### What you need to do:
Can you write out the whole listing exactly?
Top of Raw data
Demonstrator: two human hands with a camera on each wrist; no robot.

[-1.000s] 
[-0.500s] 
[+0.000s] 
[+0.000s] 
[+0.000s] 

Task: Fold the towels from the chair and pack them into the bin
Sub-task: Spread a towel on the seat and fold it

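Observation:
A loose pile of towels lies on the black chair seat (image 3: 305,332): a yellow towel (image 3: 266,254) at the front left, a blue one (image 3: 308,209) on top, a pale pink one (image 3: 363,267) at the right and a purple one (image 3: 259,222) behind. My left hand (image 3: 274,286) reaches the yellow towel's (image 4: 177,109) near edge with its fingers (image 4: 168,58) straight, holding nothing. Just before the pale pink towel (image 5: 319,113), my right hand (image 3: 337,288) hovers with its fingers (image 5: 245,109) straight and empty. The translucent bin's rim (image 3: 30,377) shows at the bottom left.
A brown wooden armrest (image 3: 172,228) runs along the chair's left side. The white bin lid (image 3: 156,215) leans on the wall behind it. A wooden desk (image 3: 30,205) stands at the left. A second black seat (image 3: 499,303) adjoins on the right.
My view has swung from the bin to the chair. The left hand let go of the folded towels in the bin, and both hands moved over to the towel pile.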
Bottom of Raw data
### Reply to the exercise:
Demonstrator: two human hands with a camera on each wrist; no robot.

[-1.000s] 
[-0.500s] 
[+0.000s] 
[+0.000s] 
[+0.000s] 

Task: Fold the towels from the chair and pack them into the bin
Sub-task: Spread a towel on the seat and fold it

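Observation:
A loose pile of towels lies on the black chair seat (image 3: 305,332): a yellow towel (image 3: 266,254) at the front left, a blue one (image 3: 308,209) on top, a pale pink one (image 3: 363,267) at the right and a purple one (image 3: 259,222) behind. My left hand (image 3: 274,286) reaches the yellow towel's (image 4: 177,109) near edge with its fingers (image 4: 168,58) straight, holding nothing. Just before the pale pink towel (image 5: 319,113), my right hand (image 3: 337,288) hovers with its fingers (image 5: 245,109) straight and empty. The translucent bin's rim (image 3: 30,377) shows at the bottom left.
A brown wooden armrest (image 3: 172,228) runs along the chair's left side. The white bin lid (image 3: 156,215) leans on the wall behind it. A wooden desk (image 3: 30,205) stands at the left. A second black seat (image 3: 499,303) adjoins on the right.
My view has swung from the bin to the chair. The left hand let go of the folded towels in the bin, and both hands moved over to the towel pile.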

Here the work on this exercise is complete.